Would you transcribe the data word for word?

* [DATA PROVIDED]:
•••••
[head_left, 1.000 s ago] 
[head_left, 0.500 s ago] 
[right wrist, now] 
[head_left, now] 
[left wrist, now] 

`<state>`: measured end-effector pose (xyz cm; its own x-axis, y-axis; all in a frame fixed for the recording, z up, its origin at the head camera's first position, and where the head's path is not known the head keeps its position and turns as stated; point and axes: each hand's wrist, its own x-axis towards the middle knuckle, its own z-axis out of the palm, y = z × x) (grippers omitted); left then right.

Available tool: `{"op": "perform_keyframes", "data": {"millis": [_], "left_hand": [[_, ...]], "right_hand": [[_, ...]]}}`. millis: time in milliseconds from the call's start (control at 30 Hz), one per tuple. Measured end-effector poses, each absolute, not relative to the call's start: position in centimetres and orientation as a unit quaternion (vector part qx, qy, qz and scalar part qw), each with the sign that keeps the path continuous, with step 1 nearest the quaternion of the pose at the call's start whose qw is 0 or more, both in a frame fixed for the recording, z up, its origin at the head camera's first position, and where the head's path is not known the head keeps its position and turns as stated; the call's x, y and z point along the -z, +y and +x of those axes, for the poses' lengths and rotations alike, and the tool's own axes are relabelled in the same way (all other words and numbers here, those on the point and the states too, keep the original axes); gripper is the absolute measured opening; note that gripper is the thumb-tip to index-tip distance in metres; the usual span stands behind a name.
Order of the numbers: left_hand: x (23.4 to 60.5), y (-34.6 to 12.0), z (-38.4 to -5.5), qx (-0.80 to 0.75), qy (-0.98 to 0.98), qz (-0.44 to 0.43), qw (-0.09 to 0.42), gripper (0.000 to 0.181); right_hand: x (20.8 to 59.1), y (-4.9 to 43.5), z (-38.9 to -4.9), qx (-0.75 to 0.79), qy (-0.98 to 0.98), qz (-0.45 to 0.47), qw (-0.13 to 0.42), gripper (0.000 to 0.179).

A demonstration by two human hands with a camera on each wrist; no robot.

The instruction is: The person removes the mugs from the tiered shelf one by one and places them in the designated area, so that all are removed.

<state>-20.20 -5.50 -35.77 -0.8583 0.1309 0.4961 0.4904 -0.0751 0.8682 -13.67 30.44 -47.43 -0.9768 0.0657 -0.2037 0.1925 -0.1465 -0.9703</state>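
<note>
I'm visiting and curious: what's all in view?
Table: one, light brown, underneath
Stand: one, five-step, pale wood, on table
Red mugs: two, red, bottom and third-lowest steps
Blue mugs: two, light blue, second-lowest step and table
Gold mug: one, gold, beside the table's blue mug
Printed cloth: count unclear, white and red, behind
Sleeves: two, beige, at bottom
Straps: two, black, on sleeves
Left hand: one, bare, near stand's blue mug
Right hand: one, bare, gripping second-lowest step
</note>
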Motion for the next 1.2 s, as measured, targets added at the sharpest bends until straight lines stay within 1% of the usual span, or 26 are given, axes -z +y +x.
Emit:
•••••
* [EXERCISE RESULT]:
[head_left, 1.000 s ago] 
[head_left, 0.500 s ago] 
[right wrist, now] 
[head_left, now] 
[left wrist, now] 

`<state>`: measured end-effector pose (xyz cm; its own x-axis, y-axis; all in a frame fixed for the recording, z up, its origin at the head camera's first position, and where the head's path is not known the head keeps its position and turns as stated; point and axes: each hand's wrist, its own x-axis towards the middle knuckle, its own z-axis out of the palm, y = z × x) (grippers omitted); left then right.

Available tool: `{"op": "perform_keyframes", "data": {"millis": [_], "left_hand": [[_, ...]], "right_hand": [[_, ...]]}}`. millis: time in milliseconds from the call's start (control at 30 Hz), one per tuple. Measured end-effector poses, each absolute, not relative to the call's start: position in centimetres and orientation as a unit quaternion (vector part qx, qy, qz and scalar part qw), each with the sign that keeps the path continuous, with step 1 nearest the quaternion of the pose at the call's start whose qw is 0 or more, both in a frame fixed for the recording, z up, its origin at the head camera's first position, and where the head's path is not known the head keeps its position and turns as stated; the call's x, y and z point along the -z, +y and +x of those axes, for the poses' lengths and rotations alike, and the tool's own axes are relabelled in the same way (all other words and numbers here, those on the point and the states too, keep the original axes); gripper is the absolute measured opening; note that gripper is the thumb-tip to index-tip distance in metres; the usual span stands behind a name.
Order of the numbers: left_hand: x (23.4 to 60.5), y (-34.6 to 12.0), z (-38.4 to -5.5), qx (-0.80 to 0.75), qy (-0.98 to 0.98), qz (-0.44 to 0.43), qw (-0.09 to 0.42), gripper (0.000 to 0.181); right_hand: x (20.8 to 59.1), y (-4.9 to 43.5), z (-38.9 to -4.9), qx (-0.75 to 0.79), qy (-0.98 to 0.98), qz (-0.45 to 0.47), qw (-0.13 to 0.42), gripper (0.000 to 0.179).

A demonstration by two human hands with a camera on each wrist; no robot.

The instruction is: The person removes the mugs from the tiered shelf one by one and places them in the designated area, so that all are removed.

<state>-20.20 -5.50 -35.77 -0.8583 0.1309 0.4961 0.4904 -0.0751 0.8682 -13.67 30.44 -47.43 -0.9768 0.0657 -0.2037 0.1925 -0.1465 -0.9703</state>
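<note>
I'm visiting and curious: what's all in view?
Table: one, light brown, underneath
Stand: one, five-step, pale wood, on table
Red mugs: two, red, bottom and third-lowest steps
Blue mugs: two, light blue, second-lowest step and table
Gold mug: one, gold, beside the table's blue mug
Printed cloth: count unclear, white and red, behind
Sleeves: two, beige, at bottom
Straps: two, black, on sleeves
Left hand: one, bare, near stand's blue mug
Right hand: one, bare, gripping second-lowest step
</note>
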Motion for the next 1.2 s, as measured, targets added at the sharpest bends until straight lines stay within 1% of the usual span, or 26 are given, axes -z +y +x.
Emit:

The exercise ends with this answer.